The relevance of this to Unix is that you will sometimes receive a text file from someone else which looks fine on their computer, but looks unreadable in the Unix text viewer that you are using. In Unix (and in Perl and other programming languages) the patterns \n
and \r
can both be used to denote newlines. A common fix for this requires substituting \r
for \n
Use less
to look at the Data/Misc/excel_data.csv file. This is a simple 4-line file that was exported from a Mac version of Microsoft Excel. You should see that if you use less
, then this appears as one line with the newlines replaced with ^M characters. You can convert these carriage returns into Unix-friendly line-feed characters by using the tr command like so:
$ cd ~/tutorial_materials/Data/Misc
$ tr '\r' '\n' < excel_data.csv
sequence 1,acacagagag
sequence 2,acacaggggaaa
sequence 3,ttcacagaga
sequence 4,cacaccaaacac
This will convert the characters but not save the resulting output, if you wanted to send this output to a new file you will have to use a second redirect operator:
$ tr '\r' '\n' < excel_data.csv > excel_data_formatted.csv
Finally, let’s parse the Arabidopsis intron_IME_data.fasta
file to see if we can extract a subset of sequences that match criteria based on something in the FASTA header line. Every intron sequence in this file has a header line that contains the following pieces of information:
Let’s say that we want to extract five sequences from this file that are: a) from first introns, b) in the 5’ UTR, and c) closest to the TSS. Therefore we will need to look for FASTA headers that contain the text ‘i1’ (first intron) and also the text ‘5UTR’.
We can use grep
to find header lines that match these terms, but this will not let us extract the associated sequences. The distance to the TSS is the number in the FASTA header which comes after the intron position. So we want to find the five introns which have the lowest values.

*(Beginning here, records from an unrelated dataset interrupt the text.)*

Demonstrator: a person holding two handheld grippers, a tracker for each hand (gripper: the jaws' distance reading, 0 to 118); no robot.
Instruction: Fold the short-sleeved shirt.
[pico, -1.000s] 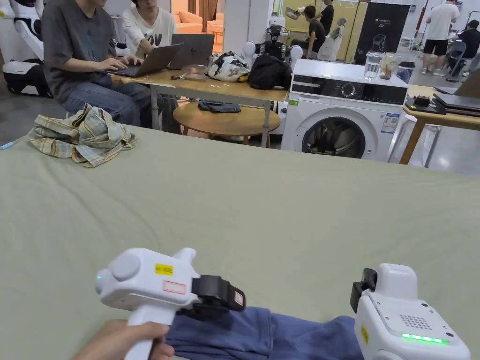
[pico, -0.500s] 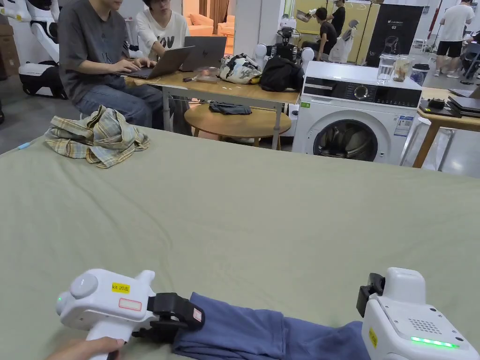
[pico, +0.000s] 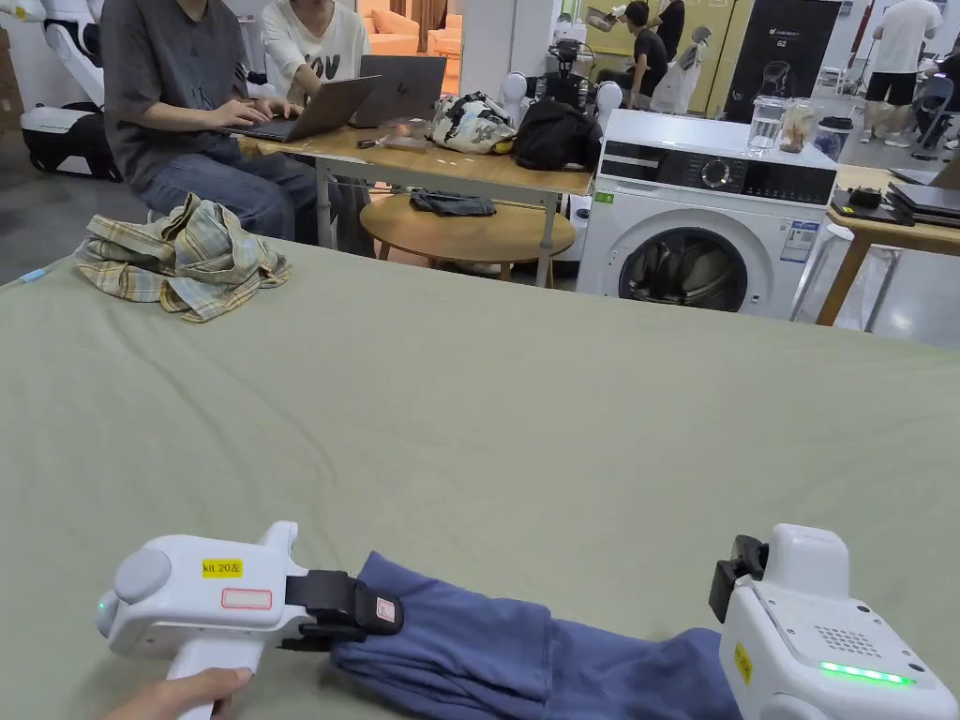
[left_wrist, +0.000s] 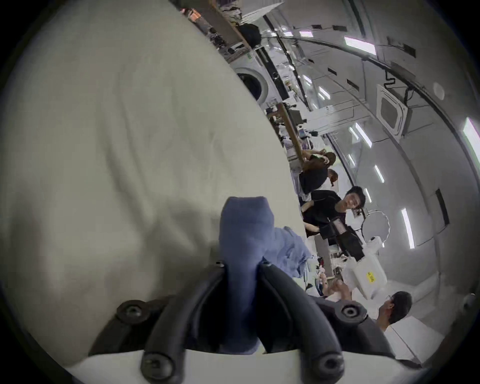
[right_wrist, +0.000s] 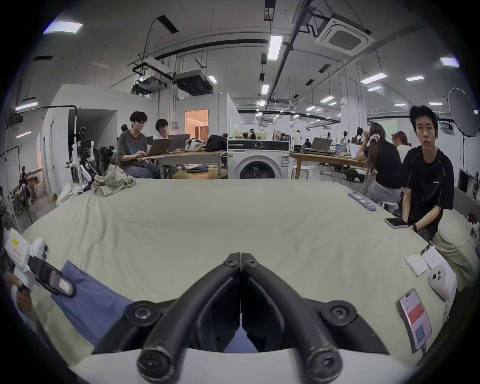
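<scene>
A blue short-sleeved shirt lies bunched in a long strip along the near edge of the green sheet. My left gripper is shut on the shirt's left end. In the left gripper view the blue cloth stands up between its jaws. My right gripper hovers over the shirt's right end. In the right gripper view its jaws are shut tip to tip with nothing seen between them. The blue shirt lies below and to their left, where the left gripper holds it.
A crumpled plaid shirt lies at the sheet's far left corner. Beyond the far edge stand a washing machine and desks with people. At the sheet's right edge lie two phones, small white items, and a seated person.
My left gripper has moved left and lower with the shirt's end, so the blue strip lies longer on the sheet. The right gripper has barely moved. The head camera has shifted slightly.
</scene>
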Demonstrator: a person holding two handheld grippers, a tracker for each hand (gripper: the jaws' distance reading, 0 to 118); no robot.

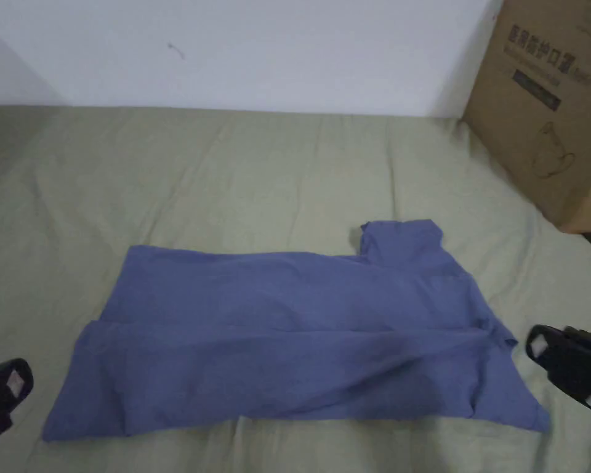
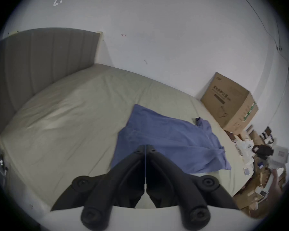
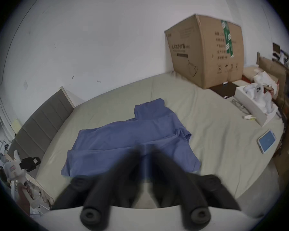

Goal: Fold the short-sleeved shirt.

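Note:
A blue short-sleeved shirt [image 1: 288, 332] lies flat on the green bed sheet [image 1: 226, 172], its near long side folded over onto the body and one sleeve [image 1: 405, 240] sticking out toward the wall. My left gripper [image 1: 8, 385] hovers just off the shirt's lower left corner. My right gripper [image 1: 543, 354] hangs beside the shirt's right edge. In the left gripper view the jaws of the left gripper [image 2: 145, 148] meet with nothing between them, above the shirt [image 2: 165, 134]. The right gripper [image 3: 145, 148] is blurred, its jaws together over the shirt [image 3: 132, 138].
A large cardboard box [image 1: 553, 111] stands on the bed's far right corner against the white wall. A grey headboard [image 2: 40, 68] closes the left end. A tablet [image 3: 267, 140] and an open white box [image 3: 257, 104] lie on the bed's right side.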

Before I show you one way of doing this in Unix, think for a moment how you would go about this if you didn’t know any Unix or Perl…would it even be something you could do without manually going through a text file and selecting each sequence by eye? Note that this Unix command is so long that — depending on how you are viewing this document — it may appear to wrap across two lines. When you type this, it should all be on a single line:
$ tr '\n' '@' < intron_IME_data.fasta | sed 's/>/#>/g' | tr '#' '\n' | grep "i1_.*5UTR" | sort -nk 3 -t "_" | head -n 5 | tr '@' '\n'
That’s a long command, but it does a lot. Try to break down each step and work out what it is doing (you will need to consult the man page for some commands maybe). Notice that I use one of the other redirect operators <
to read from a file. It took seven Unix commands to do this, but these are all relatively simple Unix commands; it is the combination of them together which makes them so powerful. One might argue that when things get this complex with Unix that it might be easier to do it in a programming language.